DATASET EXCERPT START
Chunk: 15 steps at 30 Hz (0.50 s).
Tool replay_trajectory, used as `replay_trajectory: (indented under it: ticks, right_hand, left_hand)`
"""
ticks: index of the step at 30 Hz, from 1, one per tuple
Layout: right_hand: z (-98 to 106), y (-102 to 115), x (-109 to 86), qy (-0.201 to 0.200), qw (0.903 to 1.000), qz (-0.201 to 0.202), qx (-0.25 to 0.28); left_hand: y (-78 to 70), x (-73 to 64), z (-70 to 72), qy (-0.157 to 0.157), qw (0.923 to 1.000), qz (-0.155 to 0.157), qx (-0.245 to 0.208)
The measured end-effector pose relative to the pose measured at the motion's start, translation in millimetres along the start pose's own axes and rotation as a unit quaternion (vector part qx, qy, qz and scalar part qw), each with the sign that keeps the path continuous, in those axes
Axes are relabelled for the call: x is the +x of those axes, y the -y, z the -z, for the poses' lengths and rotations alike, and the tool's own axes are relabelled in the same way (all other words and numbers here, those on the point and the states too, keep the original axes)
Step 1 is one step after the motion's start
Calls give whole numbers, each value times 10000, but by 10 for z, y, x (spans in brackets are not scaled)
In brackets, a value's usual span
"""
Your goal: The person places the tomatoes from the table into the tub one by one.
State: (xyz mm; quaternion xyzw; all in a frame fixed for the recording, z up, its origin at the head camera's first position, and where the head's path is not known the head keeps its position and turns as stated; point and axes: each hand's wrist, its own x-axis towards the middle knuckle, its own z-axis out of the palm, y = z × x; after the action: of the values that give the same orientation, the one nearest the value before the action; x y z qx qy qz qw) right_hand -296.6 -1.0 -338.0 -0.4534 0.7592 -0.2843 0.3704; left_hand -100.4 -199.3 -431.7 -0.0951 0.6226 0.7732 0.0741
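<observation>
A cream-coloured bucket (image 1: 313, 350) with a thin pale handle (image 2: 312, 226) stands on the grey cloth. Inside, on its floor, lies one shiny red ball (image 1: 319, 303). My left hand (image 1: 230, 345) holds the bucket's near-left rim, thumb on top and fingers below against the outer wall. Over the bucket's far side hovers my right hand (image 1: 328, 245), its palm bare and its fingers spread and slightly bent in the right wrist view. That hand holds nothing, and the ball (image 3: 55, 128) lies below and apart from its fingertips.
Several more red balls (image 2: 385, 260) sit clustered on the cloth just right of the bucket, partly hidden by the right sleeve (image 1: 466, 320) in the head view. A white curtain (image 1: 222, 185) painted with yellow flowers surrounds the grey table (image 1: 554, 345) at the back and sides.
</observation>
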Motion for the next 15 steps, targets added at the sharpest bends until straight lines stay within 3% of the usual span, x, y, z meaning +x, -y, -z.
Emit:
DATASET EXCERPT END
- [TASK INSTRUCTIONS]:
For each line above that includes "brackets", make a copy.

- [EXERCISE RESPONSE]:
Calls give whole numbers, each value times 10000, but by 10 for z, y, x (spans in brackets are not scaled)
In brackets, a value's usual span

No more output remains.